De su padre, José Altamira, militar de carrera, Rafael recibió una lección de liberalismo y democracia, pero sobre todo de humanidad. Con él, acudía cada domingo a visitar a pobres y enfermos de la ciudad. De su madre, Rafaela Crevea, el Diario de Alicante decía en 1909 que «tenía un talento natural tan enorme que, aún hoy en día, los viejos que la recuerdan se hacen leguas de su clarísima inteligencia y de la finura y exquisitez de su trato». Rafael Altamira realizó sus primeros estudios en el colegio Politécnico San José, que tuvo su sede en la calle Gravina y después en la de Bailén. En este centro, tuvo como profesores a su propio padre, maestro de música, a Antonio Sánchez Alcaraz, Blas de Loma Corradi, Manuel y José Antonio Chápuli, Manuel y José Ausó, Cristóbal Pacheco y Emilio Senante. En clase, compartió aula con su gran amigo Paco Martínez Yagüe -después conocido periodista- y con dos futuras figuras alicantinas del teatro español, Carlos Arniches y Joaquín Dicenta, con los que formaba sociedades literarias y representaba obras dramáticas. Joaquín era impetuoso y resuelto, Altamira sosegado y estudioso y Carlos soñador y aventurero. Desde muy niño, Rafael Altamira mostró una precoz madurez y una asombrosa capacidad intelectual: a los 12 años, ofreció una conferencia pública sobre Idea general de la cultura griega en el salón de actos de su colegio que mereció el siguiente comentario reproducido en el diario El Graduador (7-III-1878): «Nosotros, al verle tan niño, creímos con fundamento que íbamos a escuchar a un infantil orador, y no nos explicamos fácilmente, después de haberle oído con especial gusto, de dónde aquella simpática criatura ha podido agenciarse, o por mejor decir, apropiarse, la gravedad, el aplomo y la desenvoltura de acción que no creemos pecar de exagerados si decimos que le son peculiares».

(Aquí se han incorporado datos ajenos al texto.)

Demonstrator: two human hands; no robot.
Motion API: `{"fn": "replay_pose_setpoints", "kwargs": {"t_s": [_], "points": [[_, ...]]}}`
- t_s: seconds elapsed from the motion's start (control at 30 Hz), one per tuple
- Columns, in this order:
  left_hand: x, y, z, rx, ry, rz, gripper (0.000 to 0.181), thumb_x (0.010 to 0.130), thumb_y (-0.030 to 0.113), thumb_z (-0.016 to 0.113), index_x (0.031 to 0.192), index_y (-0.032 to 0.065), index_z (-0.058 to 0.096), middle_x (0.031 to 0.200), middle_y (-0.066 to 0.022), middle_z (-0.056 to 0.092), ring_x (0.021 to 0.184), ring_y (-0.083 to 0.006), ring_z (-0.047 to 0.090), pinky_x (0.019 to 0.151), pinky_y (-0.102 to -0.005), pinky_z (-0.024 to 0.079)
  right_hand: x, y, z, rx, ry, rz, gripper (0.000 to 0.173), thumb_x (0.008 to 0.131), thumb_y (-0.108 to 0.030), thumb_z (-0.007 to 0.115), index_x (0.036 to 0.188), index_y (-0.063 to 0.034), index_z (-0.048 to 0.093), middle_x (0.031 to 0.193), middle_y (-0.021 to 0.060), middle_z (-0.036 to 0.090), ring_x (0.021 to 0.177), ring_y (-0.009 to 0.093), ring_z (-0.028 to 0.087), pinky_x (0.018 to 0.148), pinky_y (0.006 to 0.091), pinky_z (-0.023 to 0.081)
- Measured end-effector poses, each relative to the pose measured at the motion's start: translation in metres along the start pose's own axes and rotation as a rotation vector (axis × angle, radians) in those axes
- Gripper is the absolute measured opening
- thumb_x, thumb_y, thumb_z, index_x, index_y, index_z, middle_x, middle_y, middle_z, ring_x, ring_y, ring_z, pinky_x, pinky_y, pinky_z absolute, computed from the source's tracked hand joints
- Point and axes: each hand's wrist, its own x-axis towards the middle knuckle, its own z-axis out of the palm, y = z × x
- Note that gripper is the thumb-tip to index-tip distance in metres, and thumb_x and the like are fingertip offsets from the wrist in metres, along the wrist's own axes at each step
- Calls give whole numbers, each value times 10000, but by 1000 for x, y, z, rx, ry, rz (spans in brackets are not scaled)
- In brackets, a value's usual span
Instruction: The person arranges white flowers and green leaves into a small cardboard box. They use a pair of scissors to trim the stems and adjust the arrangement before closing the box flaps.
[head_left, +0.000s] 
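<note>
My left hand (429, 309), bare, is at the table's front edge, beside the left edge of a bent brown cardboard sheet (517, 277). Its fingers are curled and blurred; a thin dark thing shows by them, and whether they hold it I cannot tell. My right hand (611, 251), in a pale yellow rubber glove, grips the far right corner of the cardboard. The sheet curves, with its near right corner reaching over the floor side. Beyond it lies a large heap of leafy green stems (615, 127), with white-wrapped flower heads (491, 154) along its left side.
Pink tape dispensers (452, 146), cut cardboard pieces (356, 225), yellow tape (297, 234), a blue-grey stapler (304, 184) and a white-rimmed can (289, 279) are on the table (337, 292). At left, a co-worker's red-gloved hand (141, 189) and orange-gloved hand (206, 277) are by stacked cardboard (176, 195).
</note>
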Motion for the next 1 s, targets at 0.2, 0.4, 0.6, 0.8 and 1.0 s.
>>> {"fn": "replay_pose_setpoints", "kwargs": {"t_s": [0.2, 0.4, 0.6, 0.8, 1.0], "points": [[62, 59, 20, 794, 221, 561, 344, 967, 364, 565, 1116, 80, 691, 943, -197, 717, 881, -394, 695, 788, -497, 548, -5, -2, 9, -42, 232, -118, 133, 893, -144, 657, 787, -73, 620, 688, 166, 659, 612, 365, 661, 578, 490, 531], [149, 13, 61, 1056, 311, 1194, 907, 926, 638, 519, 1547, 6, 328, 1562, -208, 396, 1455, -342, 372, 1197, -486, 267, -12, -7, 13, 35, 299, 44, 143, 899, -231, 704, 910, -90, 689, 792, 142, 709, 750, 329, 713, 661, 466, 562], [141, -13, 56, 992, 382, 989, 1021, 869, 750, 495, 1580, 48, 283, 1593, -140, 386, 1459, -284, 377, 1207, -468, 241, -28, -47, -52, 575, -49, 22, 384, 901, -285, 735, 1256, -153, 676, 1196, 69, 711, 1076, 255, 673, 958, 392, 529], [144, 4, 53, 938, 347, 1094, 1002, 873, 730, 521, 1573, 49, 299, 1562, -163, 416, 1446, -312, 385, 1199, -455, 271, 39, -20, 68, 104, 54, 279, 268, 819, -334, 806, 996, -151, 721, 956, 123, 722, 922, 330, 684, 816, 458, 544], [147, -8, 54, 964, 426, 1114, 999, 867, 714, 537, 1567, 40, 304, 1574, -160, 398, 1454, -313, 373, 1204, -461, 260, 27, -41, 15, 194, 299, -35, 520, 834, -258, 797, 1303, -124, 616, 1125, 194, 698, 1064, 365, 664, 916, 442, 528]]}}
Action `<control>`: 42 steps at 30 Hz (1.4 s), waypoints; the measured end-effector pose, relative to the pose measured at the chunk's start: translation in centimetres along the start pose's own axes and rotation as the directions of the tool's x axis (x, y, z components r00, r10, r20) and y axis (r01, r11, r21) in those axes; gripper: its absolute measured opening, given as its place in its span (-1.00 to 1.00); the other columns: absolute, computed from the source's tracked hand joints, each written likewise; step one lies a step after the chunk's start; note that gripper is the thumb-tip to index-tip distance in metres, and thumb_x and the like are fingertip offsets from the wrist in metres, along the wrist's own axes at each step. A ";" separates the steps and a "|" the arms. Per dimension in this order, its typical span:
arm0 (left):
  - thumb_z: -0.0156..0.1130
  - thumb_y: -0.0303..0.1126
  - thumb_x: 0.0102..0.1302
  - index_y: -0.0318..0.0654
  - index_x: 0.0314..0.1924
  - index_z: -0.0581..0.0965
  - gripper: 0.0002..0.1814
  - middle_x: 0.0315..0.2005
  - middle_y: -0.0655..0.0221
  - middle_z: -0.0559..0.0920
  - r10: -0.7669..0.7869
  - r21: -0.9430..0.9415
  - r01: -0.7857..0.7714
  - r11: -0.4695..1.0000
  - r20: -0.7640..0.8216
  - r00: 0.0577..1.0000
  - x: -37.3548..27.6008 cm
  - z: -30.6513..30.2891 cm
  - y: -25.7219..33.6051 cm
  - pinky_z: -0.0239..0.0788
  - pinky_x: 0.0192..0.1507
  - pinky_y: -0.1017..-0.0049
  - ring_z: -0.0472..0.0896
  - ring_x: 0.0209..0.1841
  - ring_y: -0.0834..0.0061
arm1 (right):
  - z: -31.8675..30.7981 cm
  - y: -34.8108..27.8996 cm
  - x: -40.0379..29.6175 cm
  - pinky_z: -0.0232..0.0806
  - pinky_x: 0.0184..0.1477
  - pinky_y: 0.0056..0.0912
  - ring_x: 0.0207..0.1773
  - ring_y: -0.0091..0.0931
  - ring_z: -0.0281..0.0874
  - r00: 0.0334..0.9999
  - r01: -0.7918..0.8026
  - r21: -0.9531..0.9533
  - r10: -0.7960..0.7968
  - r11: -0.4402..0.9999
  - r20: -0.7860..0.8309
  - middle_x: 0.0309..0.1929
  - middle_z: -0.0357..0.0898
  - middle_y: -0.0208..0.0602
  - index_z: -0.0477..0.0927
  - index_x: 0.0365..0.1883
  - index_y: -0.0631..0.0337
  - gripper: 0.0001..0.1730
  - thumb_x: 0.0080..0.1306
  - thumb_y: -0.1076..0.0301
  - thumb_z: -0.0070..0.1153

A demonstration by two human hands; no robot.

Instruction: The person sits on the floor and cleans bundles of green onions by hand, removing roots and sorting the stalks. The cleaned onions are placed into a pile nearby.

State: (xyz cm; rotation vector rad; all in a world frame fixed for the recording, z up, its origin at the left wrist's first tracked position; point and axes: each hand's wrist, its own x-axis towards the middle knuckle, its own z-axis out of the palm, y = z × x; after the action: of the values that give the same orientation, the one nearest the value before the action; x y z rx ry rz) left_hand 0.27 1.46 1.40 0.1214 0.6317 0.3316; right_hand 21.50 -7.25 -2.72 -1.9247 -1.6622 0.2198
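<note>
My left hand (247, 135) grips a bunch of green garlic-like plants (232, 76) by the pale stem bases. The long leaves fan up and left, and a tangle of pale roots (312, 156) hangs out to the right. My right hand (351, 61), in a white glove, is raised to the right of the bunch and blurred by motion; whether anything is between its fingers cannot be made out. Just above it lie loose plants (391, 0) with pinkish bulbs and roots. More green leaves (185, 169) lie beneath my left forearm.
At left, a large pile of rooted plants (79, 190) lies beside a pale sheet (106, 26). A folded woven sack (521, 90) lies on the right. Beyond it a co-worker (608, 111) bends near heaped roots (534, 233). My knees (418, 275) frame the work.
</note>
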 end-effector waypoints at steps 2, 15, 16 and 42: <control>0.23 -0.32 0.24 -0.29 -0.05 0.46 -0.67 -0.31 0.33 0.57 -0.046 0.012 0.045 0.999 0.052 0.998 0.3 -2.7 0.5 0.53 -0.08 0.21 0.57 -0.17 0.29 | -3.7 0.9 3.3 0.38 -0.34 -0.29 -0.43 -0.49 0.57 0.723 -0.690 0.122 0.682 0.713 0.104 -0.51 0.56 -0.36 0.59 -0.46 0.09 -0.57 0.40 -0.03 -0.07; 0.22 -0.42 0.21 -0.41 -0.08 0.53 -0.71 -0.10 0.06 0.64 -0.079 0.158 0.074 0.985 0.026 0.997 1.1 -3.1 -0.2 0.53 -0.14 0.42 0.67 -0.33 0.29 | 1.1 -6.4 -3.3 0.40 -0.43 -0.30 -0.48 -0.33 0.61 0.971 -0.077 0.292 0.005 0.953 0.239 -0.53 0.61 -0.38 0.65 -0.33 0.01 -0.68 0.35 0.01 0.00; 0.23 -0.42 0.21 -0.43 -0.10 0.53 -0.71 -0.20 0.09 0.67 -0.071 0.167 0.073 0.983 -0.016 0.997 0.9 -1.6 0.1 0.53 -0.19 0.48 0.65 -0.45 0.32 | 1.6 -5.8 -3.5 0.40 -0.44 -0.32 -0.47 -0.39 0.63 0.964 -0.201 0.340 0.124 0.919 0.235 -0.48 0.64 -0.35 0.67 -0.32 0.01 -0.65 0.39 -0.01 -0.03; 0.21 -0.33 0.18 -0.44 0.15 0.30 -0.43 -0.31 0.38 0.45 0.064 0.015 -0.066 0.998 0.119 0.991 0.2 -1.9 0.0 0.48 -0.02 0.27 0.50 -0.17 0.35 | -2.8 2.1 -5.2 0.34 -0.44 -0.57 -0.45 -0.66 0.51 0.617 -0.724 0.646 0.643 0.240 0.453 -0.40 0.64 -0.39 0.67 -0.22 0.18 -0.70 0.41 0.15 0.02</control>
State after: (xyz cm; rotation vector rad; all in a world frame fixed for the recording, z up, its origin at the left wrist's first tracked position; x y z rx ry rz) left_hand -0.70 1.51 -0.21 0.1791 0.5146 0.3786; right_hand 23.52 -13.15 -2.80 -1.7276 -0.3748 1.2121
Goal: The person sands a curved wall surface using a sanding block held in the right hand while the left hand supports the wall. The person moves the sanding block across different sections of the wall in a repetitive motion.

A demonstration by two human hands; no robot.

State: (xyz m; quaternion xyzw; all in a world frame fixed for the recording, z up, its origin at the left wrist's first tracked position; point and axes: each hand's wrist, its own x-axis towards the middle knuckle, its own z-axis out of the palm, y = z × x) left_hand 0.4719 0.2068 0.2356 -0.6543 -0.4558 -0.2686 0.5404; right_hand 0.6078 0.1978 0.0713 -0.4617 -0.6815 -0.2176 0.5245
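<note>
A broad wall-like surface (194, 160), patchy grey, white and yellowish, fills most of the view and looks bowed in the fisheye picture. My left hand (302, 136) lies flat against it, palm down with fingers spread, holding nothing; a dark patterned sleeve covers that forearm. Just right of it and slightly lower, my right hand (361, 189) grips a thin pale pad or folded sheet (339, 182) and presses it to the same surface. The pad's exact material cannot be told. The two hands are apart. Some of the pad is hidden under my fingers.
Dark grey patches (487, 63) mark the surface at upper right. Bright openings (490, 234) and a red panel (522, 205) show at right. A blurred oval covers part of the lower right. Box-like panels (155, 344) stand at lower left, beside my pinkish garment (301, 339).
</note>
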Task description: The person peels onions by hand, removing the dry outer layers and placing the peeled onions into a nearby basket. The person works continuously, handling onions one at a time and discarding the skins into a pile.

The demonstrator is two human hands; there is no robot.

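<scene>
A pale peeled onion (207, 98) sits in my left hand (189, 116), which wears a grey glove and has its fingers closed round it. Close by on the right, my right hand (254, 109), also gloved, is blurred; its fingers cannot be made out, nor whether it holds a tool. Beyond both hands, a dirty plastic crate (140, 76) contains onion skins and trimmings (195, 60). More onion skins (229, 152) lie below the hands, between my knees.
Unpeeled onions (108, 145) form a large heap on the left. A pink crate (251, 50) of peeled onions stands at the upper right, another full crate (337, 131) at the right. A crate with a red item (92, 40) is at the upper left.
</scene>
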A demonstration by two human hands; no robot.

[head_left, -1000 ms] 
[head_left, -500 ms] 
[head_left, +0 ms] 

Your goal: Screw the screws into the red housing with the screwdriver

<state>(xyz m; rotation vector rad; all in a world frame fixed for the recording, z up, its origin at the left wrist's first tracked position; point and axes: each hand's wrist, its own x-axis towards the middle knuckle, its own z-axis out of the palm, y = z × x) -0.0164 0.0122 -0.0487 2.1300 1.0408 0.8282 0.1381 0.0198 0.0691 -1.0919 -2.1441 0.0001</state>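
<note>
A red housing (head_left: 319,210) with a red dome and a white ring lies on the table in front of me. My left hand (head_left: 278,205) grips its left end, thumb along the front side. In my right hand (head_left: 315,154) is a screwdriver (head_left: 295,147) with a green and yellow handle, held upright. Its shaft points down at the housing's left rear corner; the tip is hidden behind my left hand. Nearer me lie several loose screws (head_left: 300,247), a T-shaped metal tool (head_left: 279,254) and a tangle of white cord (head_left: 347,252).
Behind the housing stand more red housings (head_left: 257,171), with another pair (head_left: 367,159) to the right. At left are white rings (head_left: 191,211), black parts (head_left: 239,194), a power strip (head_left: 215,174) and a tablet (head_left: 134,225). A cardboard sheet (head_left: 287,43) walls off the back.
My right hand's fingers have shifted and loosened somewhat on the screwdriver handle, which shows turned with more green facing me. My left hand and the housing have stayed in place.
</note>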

En esta época, Altamira inició la publicación de una revista manuscrita, La Ilustración Alicantina, en la que incluía sus relatos y artículos sobre arte y política. A los 15 años, debutó como escritor en la revista La Antorcha, gracias a la ayuda de Bernardo Samper. Por entonces, completó sus estudios de Bachillerato en el Instituto Provincial de Alicante, sito en el edificio de La Asegurada, y marchó a Valencia para iniciar la carrera de Derecho. Allí, entabló estrecha amistad con Vicente Blasco Ibáñez, con el que compartía ideas políticas y aficiones literarias. Ambos acaudillaron a los estudiantes liberales y redactaron una novela de aventuras que no llegaron a terminar, Gazul el guerrillero. Por medio de Blasco Ibáñez, Altamira conoció también a Joaquín Sorolla, que le realizó su primer retrato al óleo, cuando terminó los estudios. De Valencia, Rafael Altamira pasó a Madrid y después a Oviedo, iniciando su brillante carrera profesional. Desde entonces, sólo regresó a Alicante en vacaciones, si exceptuamos la multitudinaria recepción pública que se le tributó en la primavera de 1910 tras su viaje por toda América. En estas visitas a su tierra natal, el sabio alicantino se hospedaba en la última casa de su familia en la ciudad, situada en el número 10 de la calle San Fernando, o en la finca Ca Terol de El Campello, derruida hace varias décadas.

A pesar de su alejamiento físico desde 1882, Altamira nunca olvidó su ciudad natal ni su terreta. Como mencionaba en el prólogo de su libro Fantasías y recuerdos, ilustrado por su amigo Vicente Bañuls, «hay cosas indestructibles en el espíritu, y una de ellas es, en el mío, el amor a la ciudad en que nací y a la huerta alicantina en que se espigó mi adolescencia y pasó sus ensueños románticos».